Requirement: Pick every line out of the entries below that has the string "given", and copy it.

(Data entries)
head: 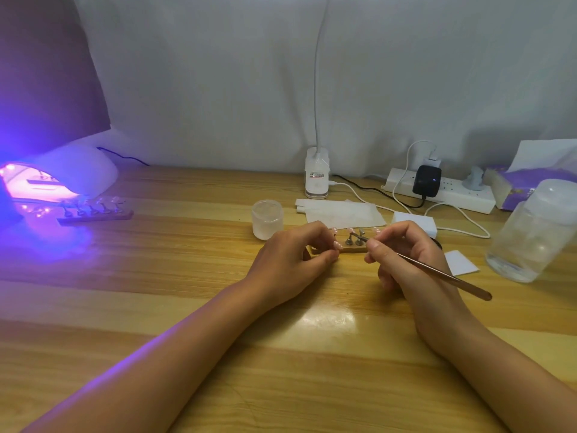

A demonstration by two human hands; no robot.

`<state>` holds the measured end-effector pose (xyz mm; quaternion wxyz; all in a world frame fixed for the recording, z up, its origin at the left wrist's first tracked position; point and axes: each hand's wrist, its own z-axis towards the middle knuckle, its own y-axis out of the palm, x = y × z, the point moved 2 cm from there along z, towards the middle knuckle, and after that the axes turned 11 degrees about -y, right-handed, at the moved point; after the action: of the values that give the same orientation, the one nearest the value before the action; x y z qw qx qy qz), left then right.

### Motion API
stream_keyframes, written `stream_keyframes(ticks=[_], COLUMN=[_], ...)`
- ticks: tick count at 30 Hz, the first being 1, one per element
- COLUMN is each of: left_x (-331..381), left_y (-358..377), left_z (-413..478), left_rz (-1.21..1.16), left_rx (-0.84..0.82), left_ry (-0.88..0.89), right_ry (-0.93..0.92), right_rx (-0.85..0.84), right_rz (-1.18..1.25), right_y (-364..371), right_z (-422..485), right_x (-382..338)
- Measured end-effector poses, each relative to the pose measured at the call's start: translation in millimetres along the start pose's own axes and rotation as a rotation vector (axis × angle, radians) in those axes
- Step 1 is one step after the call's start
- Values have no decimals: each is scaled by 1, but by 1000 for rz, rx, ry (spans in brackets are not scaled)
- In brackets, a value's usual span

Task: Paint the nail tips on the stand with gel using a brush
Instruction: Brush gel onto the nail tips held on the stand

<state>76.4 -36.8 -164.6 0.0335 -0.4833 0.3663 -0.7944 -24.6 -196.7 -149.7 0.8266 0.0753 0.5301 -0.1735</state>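
A small wooden stand (354, 249) with metal pegs carrying pink nail tips (350, 230) lies on the table between my hands. My left hand (293, 260) curls round the stand's left end and holds it, hiding that part. My right hand (406, 254) pinches a thin rose-gold brush (437, 271); the brush's tip reaches the middle pegs at a nail tip. A frosted gel jar (267, 218) stands open just behind my left hand.
A lit UV lamp (59, 179) glows purple at the far left, with a second stand of nail tips (93, 212) before it. Behind: a desk lamp base (317, 173), a power strip (443, 189), wipes (340, 210). A large clear jar (534, 232) stands right.
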Motion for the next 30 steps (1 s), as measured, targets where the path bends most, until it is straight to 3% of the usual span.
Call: stream_keyframes(ticks=[30], left_x=[-1], left_y=[-1], left_z=[0], left_rz=[23], left_rx=[-6], left_ry=[-13], right_ry=[5], right_rx=[-55], right_rz=[-64], right_y=[2], right_z=[1], right_x=[3])
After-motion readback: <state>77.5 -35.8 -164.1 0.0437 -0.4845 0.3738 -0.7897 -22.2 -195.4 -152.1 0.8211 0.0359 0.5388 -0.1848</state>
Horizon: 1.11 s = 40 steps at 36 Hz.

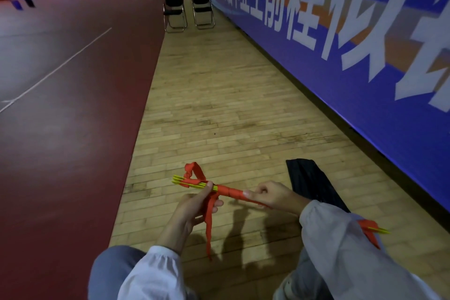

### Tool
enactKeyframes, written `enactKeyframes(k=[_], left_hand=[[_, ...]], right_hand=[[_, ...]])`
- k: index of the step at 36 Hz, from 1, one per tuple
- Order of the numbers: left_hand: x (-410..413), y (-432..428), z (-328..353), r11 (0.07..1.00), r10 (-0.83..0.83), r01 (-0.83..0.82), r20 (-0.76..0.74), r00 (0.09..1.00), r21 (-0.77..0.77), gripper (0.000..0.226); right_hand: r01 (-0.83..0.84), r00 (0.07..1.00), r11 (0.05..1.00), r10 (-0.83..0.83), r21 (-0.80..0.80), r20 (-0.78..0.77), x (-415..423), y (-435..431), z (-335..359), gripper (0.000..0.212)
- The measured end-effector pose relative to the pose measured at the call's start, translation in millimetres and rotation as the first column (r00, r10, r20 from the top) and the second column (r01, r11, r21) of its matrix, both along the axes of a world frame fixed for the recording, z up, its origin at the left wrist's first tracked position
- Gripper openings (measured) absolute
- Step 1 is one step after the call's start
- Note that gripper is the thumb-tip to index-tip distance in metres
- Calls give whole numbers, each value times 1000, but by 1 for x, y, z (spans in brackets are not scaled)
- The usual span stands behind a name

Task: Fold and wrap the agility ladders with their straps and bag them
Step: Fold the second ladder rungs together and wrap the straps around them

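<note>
Fingers (215, 203) of the left hand (192, 209) are curled around the loose tail (210, 226) of a red strap, with one fingertip up against the bundle. The tail passes through the hand and hangs toward six o'clock. The right hand (272, 196) holds the folded agility ladder (230, 191) in a closed grip, thumb laid along the wound section. The ladder is held in the air between both hands, near level, running from ten o'clock to four o'clock low in the centre of the view. The red strap is wound tightly round the middle of the stacked yellow rungs (182, 181). Bare rung ends project at ten o'clock past the left hand, and a slack red loop (192, 170) stands above them. More rung tips and red strap (372, 228) show beyond the right sleeve (341, 238) at four o'clock, in line with the ladder. A black bag (309, 182) lies flat on the wooden floor (219, 105) at two o'clock from the right hand, apart from the ladder. A dark red court surface (60, 117) lies at nine o'clock. A blue banner (365, 68) with white characters runs along the three o'clock side. Two black folding chairs (175, 7) stand at twelve o'clock, well apart from the hands.
</note>
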<state>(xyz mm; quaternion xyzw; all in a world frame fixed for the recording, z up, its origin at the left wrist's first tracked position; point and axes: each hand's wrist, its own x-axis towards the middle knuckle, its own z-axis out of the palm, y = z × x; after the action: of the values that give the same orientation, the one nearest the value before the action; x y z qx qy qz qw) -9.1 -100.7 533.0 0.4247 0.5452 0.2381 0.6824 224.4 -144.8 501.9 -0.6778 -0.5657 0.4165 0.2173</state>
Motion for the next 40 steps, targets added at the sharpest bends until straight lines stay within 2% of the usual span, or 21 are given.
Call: enactKeyframes(k=[7, 17, 24, 29, 31, 35, 40], left_hand=[[0, 1, -3, 1000, 14, -14, 36, 999, 14, 27], [-1, -2, 0, 1000, 0, -2, 60, 998, 30, 25], [-4, -2, 1, 997, -41, 37, 52, 998, 62, 25], [-2, -5, 2, 998, -42, 40, 41, 998, 56, 25], [-2, -6, 0, 997, -56, 56, -1, 998, 58, 25], [-1, -4, -1, 998, -60, 61, -32, 998, 30, 23], [-1, -1, 0, 996, -90, 88, -80, 993, -30, 20]], right_hand=[[42, 997, 999, -41, -10, 58, 1, -2, -3, 39], [30, 998, 999, -32, 33, 61, 9, -1, -7, 37], [-18, 999, 1000, 18, -5, 40, 4, 0, -3, 32], [-21, 1000, 1000, 21, -12, 23, 2, 0, -5, 56], [-16, 999, 1000, 16, 4, 29, 2, 0, -4, 59], [1, 999, 1000, -3, 29, 53, 1, 0, -3, 30], [51, 997, 996, -55, 71, 46, 0, -3, -4, 24]])
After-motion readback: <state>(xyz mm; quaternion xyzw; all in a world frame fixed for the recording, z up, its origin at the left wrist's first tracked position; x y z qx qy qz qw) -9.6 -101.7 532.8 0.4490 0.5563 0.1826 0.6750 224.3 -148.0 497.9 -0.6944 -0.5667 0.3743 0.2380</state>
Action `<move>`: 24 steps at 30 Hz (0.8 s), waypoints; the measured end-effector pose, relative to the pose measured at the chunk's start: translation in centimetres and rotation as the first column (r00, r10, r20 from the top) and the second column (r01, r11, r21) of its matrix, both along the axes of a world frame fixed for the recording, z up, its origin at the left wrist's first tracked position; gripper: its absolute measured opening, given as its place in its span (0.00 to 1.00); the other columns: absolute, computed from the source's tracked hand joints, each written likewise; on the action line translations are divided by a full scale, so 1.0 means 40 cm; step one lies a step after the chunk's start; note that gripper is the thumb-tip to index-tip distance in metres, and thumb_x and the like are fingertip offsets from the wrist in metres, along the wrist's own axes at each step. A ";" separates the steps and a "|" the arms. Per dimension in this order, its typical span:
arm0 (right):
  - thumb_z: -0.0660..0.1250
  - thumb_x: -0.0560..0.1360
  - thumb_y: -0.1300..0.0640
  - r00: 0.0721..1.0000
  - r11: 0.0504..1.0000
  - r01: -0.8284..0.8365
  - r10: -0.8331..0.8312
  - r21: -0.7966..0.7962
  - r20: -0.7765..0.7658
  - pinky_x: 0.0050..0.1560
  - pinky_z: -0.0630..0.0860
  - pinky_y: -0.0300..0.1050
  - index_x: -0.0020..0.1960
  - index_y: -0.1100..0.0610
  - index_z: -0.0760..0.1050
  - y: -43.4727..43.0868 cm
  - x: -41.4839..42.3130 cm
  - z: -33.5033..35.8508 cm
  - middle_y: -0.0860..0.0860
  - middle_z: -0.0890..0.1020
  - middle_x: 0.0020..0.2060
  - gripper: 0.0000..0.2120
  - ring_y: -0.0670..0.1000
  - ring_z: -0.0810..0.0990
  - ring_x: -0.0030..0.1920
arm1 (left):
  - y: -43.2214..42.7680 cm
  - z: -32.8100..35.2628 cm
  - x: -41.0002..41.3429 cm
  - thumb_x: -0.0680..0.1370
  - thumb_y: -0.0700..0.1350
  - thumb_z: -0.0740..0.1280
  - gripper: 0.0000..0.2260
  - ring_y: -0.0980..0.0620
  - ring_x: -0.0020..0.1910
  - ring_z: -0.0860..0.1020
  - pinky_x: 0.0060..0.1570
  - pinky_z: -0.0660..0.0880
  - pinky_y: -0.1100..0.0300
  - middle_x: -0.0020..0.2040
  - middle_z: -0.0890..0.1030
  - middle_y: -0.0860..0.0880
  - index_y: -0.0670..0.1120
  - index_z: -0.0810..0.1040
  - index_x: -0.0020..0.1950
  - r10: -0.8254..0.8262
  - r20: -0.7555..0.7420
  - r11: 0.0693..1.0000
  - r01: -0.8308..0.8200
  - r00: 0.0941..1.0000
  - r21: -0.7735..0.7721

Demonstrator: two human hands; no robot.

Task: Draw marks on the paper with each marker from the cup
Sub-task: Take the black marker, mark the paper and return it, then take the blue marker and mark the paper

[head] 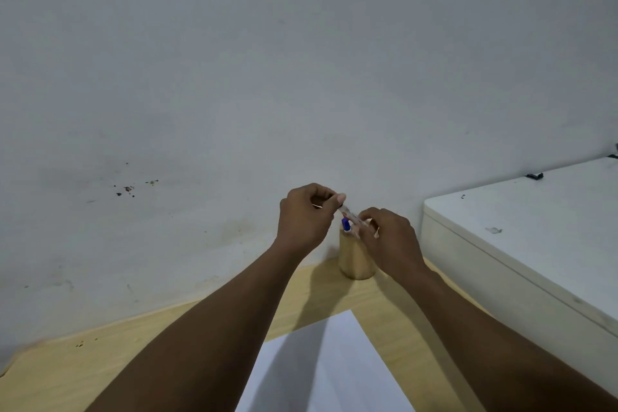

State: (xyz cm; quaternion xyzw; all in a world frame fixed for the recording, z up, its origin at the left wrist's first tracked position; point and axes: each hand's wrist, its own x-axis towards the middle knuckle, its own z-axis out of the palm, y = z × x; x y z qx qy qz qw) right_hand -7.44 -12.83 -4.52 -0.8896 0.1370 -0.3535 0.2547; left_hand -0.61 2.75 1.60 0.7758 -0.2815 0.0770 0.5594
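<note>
Against a scuffed grey wall, a pale wooden desk [100, 368] carried a beige cylindrical cup [355, 257] and a white paper sheet [337, 375] near the front edge. Both hands met above the cup: the left hand [306, 216] and right hand [389, 237] were each pinched on one slim, pale-barrelled marker [347, 212]. A blue-capped marker [346, 225] stood in the cup. Light, stiff and smooth, the marker probably wanted a mid-barrel grip.
</note>
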 end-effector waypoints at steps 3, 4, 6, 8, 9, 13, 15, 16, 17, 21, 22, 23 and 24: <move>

Reply to the exercise:
Motion for the next 40 steps, targets added at the sharpest bends until straight lines stay within 2% of the usual span, or 21 are given.
Action `<move>`: 24 steps at 30 Hz (0.8 s), waypoints; the measured end-effector pose, relative to the pose measured at the chunk's start: translation in centimetres and rotation as the first column (r00, r10, r20 from the top) and the second column (r01, r11, r21) of its matrix, both along the axes of a world frame fixed for the recording, z up, its origin at the left wrist's first tracked position; gripper: its absolute measured opening, given as its place in its span (0.00 to 1.00); the other columns: absolute, computed from the source's tracked hand joints, each written likewise; on the action line translations are divided by a full scale, so 1.0 means 40 cm; step one lies a step after the chunk's start; note that gripper is the thumb-tip to index-tip distance in metres, and thumb_x and the like are fingertip offsets from the wrist in metres, along the wrist's own axes at each step. A ";" separates the steps and a "|" the arms. Per dimension in this order, its typical span:

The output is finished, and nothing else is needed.